[Start of Attachment]

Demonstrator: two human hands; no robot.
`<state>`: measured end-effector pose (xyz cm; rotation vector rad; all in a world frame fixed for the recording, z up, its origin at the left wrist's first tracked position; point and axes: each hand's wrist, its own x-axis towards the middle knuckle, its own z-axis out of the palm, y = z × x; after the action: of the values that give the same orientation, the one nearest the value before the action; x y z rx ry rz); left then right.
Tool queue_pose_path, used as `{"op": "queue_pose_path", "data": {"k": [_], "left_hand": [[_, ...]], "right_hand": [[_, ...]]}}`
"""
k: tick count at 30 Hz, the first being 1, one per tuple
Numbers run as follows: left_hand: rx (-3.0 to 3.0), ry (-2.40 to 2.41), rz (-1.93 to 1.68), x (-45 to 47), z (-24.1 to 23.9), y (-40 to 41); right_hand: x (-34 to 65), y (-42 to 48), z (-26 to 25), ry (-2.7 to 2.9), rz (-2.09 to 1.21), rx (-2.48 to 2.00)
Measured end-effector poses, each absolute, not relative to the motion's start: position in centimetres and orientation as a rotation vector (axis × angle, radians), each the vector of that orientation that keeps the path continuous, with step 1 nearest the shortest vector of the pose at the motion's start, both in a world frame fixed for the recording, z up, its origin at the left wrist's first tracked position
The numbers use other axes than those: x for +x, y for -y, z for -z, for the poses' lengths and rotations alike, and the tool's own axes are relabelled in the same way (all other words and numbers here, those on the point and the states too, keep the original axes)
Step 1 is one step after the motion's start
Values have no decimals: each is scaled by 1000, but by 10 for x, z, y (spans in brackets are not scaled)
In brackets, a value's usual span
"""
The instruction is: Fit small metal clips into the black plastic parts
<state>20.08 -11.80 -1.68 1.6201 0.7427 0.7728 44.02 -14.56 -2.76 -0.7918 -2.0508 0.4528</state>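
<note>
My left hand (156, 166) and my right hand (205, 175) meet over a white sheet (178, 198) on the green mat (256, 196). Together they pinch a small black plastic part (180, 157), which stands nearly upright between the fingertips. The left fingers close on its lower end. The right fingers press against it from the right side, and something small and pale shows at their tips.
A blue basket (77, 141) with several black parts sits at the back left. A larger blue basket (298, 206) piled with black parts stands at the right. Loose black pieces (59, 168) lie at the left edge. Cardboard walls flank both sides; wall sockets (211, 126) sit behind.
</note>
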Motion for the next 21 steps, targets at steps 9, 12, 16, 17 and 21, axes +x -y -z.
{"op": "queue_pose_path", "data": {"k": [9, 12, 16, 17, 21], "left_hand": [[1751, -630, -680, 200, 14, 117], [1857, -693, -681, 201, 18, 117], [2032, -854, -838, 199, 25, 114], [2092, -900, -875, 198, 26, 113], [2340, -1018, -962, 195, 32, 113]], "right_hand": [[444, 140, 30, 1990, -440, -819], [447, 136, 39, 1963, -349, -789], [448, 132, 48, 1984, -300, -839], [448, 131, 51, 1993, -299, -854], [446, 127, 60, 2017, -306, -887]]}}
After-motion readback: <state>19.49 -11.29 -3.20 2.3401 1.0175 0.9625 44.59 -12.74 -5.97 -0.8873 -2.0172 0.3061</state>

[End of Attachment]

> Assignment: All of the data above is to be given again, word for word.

> Output of the task:
Demonstrator: two human hands; no robot.
`<state>`: measured end-effector pose (xyz cm; rotation vector rad; all in a world frame fixed for the recording, z up, its origin at the left wrist's first tracked position; point and axes: each hand's wrist, its own x-axis towards the middle knuckle, its own z-axis out of the palm, y = z × x; after the action: of the values that give the same orientation, the one nearest the value before the action; x y z rx ry rz); left then right.
Tool queue_pose_path, used as `{"op": "queue_pose_path", "data": {"k": [_], "left_hand": [[_, ...]], "right_hand": [[_, ...]]}}`
"""
k: tick count at 30 Hz, the first being 1, one per tuple
Numbers run as follows: left_hand: rx (-3.0 to 3.0), ry (-2.40 to 2.41), rz (-1.93 to 1.68), x (-45 to 47), z (-24.1 to 23.9), y (-40 to 41); right_hand: x (-34 to 65), y (-42 to 48), z (-26 to 25), ry (-2.7 to 2.9), rz (-2.09 to 1.21), rx (-2.48 to 2.00)
Measured end-effector poses, each absolute, not relative to the motion's start: position in centimetres and orientation as a rotation vector (axis × angle, radians), each the vector of that orientation that keeps the path continuous, with step 1 nearest the shortest vector of the pose at the motion's start, both in a world frame fixed for the recording, z up, its origin at the left wrist's first tracked position
The numbers use other axes than those: x for +x, y for -y, z for -z, for the poses' lengths and rotations alike, and the tool's own axes are relabelled in the same way (all other words and numbers here, those on the point and the states too, keep the original axes)
Step 1 is one step after the motion's start
Values have no decimals: each is scaled by 1000, but by 10 for x, z, y (spans in brackets are not scaled)
In brackets, a value's usual span
"""
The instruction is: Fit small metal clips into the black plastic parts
<state>20.08 -11.80 -1.68 1.6201 0.7427 0.7728 44.02 -14.56 -2.76 -0.7918 -2.0508 0.4528</state>
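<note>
My left hand (156, 166) and my right hand (205, 175) meet over a white sheet (178, 198) on the green mat (256, 196). Together they pinch a small black plastic part (180, 157), which stands nearly upright between the fingertips. The left fingers close on its lower end. The right fingers press against it from the right side, and something small and pale shows at their tips.
A blue basket (77, 141) with several black parts sits at the back left. A larger blue basket (298, 206) piled with black parts stands at the right. Loose black pieces (59, 168) lie at the left edge. Cardboard walls flank both sides; wall sockets (211, 126) sit behind.
</note>
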Motion for the next 21 steps, targets at steps 9, 12, 16, 17 and 21, axes +x -y -z.
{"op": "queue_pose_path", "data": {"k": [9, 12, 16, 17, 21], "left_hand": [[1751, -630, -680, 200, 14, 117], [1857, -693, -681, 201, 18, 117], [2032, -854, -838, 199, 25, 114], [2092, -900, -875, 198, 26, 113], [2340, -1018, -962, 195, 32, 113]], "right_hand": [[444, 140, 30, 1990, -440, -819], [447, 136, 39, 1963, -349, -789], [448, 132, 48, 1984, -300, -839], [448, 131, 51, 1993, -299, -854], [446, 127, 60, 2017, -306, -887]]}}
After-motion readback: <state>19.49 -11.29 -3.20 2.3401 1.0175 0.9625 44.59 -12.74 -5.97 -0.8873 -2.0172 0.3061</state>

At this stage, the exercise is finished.